Do You Know The Differences Between Ants and Termites?
Differences Between Ants and Termites
Ants and Termites
Strictly social and laborious, these minute creatures made up a significant portion of the biomass of many habitats. A healthy colony of either ants or termites is able to consume the same amount of food as a large antelope does in a year. Each individual is highly dependent to the survival of others and is unable to survive alone. A colony functions as one single “super-organism” where each individual is vital to the survival of the whole colony.
Contradict to popular beliefs, ants and termite are not closely related but instead come from a very different evolutionary background.
Ants being related to wasps, have a very distinctive 3 segmented body and very much retained the ability to sting just like a wasps. Ants live in colony consist of individuals with distinctive roles. Workers which make up of the most of the colony are in charge of foraging, building, repairing, tending the young and feeding the queen and soldiers. Soldiers on the other hand, have huge mandibles which they use to defend the workers and nest. The queen is the heart of the colony and specialized in laying eggs. There are also winged females and male that will take off to the air during humid days to mate with individuals from other colony. Males die shortly after mating while females will store the sperms within their body shed their wings and burrow into the ground to start of a new colony. Queen ant remains mobile for their whole life which can stretch up to 30 years.
Termites, like all other insects, have body with three segments as well but not as distinguishable as in the ants. Termites are closely related to cockroaches and crickets and do not have the ability to sting although soldiers do have a strong mandibles to defend themselves. Colony structures are similar as in the ants with workers, soldiers, queen and winged males and females doing similar task as in ants. Termite queen however is significantly different than ant queen. After mating and hand raising the first few broods of workers, the queen termite will dedicate itself to reproduction and develops into a swollen egg laying machine.
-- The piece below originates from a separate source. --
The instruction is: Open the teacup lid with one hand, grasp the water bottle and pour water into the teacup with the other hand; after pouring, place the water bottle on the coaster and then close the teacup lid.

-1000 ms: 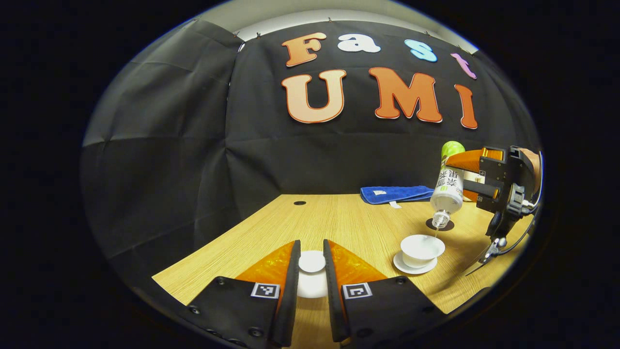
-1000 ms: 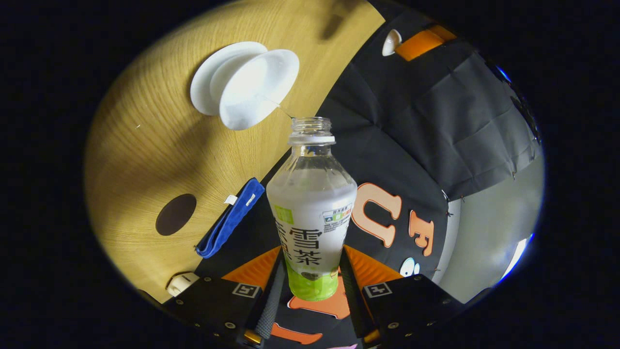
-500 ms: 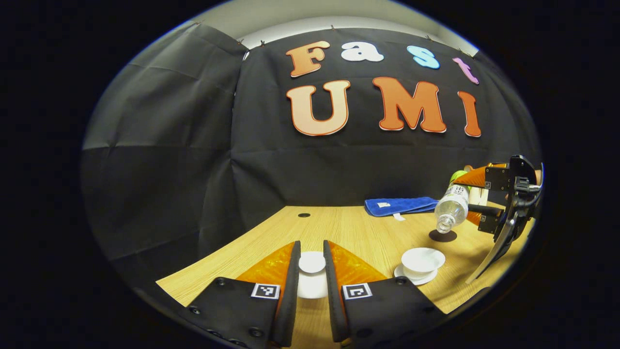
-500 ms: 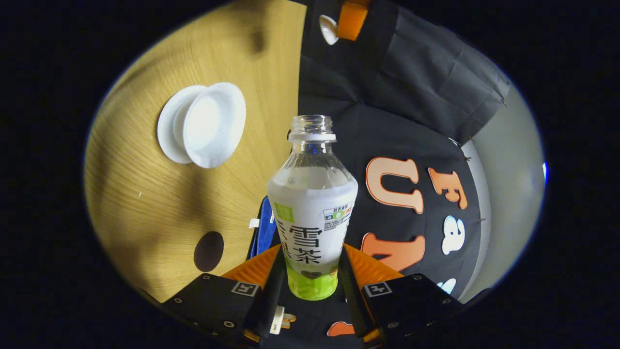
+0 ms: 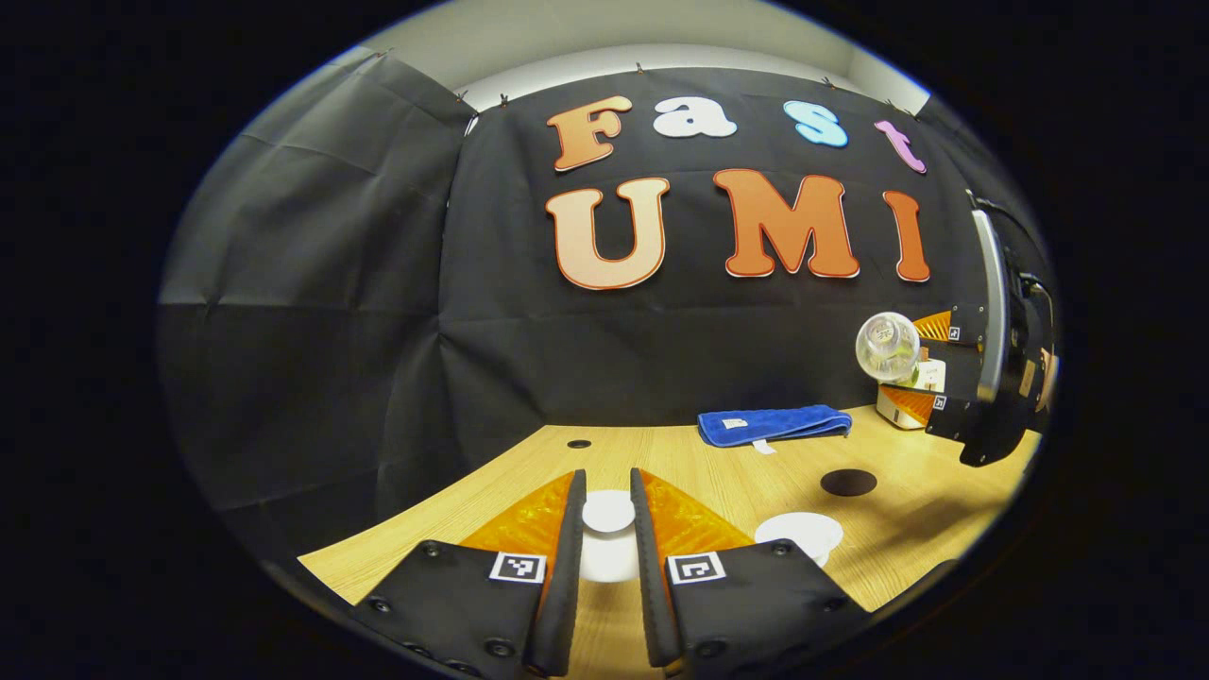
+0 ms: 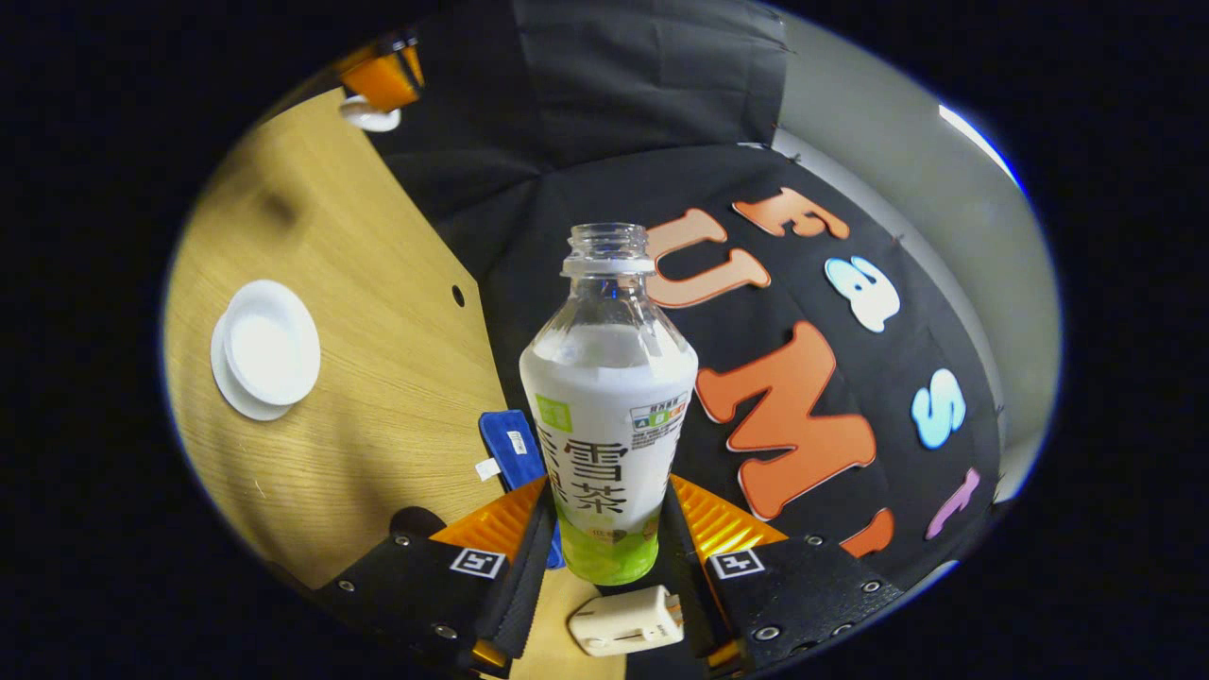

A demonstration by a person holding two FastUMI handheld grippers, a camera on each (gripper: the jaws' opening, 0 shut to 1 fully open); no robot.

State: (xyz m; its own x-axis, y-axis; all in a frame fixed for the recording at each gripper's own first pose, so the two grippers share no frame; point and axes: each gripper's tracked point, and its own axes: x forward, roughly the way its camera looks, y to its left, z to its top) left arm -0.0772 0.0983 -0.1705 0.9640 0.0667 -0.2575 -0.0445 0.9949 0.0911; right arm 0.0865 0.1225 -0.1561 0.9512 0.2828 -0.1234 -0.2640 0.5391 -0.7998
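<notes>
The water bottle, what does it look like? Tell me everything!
The clear plastic water bottle has a white and green label and no cap on its open, threaded neck. The right tool holds it near its green base, both fingers pressing its sides. It is in the air, above the wooden table.

**Pouring over, bottle swung away from the cup**

A second ago the water bottle (image 6: 607, 397) was tipped mouth-down over the teacup (image 6: 271, 347), a thin stream running in. The right hand-held gripper (image 6: 604, 529) has since lifted and turned it, so in the left gripper view its open mouth faces the camera, above the worktop (image 5: 718, 472) and beyond the coaster (image 5: 848, 483). The stream has stopped.
</notes>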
From now on, the queen’s abdomen will be so swollen that it takes away its ability to move. The queen will now reside in a fortified chamber within the hive and fully dependent to its worker to feed and clean her while she produces up to 30000 eggs a day. Residing with her is her mate who stays closely to her and mates with her continuously. This is different than the male of ants which die soon after mating. The royal couple will continue to reign for up to 40 years.
Where to find them
They are literally found everywhere although most species build their nest underground. Workers are extremely common and can be seen foraging everywhere around the clock.
Termites are more elusive as they are mostly active underground due to their intolerance to heat. However, they build massive structures known to us as termites mount which serves as a cooling chimney for their underground colony. They also construct mud tunnel on their foraging pathway which can be observed easily on rotting wood in forested areas.